> Dataset extract
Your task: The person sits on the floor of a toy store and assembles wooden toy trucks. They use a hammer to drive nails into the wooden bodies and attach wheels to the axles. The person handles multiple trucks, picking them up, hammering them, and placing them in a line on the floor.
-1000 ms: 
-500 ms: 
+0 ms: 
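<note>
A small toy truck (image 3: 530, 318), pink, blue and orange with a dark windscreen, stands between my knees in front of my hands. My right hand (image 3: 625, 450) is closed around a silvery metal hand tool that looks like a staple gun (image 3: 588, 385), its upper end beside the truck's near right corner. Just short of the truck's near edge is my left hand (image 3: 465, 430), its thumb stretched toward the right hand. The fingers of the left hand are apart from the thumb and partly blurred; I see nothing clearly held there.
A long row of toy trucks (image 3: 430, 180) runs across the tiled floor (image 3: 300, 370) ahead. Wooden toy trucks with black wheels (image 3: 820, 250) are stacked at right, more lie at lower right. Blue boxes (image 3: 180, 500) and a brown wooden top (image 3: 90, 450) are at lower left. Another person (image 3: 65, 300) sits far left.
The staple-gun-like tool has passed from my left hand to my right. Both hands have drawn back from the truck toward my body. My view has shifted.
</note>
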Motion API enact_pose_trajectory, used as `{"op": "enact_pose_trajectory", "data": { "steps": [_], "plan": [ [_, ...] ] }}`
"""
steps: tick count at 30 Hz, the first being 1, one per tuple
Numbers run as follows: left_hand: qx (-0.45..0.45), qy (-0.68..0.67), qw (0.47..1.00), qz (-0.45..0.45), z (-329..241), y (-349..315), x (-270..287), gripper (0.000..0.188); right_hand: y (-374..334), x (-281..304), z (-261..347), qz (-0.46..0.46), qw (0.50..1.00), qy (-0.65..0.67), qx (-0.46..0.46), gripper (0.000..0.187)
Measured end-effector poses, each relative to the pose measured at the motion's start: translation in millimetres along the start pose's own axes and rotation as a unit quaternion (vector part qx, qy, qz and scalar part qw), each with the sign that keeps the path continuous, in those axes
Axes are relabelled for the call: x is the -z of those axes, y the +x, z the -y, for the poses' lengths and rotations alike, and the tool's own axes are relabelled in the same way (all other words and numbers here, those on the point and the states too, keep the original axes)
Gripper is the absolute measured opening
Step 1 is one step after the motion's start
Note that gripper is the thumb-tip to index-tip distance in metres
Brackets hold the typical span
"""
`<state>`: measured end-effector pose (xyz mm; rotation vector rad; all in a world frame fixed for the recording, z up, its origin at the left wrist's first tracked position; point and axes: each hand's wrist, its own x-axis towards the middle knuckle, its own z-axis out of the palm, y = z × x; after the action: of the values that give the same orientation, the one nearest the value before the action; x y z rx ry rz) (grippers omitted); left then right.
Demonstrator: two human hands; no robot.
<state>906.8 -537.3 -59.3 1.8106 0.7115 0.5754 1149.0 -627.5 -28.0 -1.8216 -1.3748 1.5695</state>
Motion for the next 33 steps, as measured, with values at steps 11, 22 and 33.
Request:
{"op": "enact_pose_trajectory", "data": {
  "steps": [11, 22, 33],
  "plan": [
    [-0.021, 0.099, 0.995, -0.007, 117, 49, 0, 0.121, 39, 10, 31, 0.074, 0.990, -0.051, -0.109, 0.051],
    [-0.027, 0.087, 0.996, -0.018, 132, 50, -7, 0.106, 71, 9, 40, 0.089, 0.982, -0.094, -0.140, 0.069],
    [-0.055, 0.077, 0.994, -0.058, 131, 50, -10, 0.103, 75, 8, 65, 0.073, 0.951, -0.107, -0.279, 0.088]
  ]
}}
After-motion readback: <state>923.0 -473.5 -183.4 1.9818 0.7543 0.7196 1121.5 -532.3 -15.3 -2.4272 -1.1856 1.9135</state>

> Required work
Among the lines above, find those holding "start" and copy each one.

> Your response
Measured end-effector poses, each relative to the pose measured at the motion's start: translation in millimetres along the start pose's own axes and rotation as a unit quaternion (vector part qx, qy, qz and scalar part qw), each with the sign that keeps the path continuous, in those axes
Step 1 is one step after the motion's start

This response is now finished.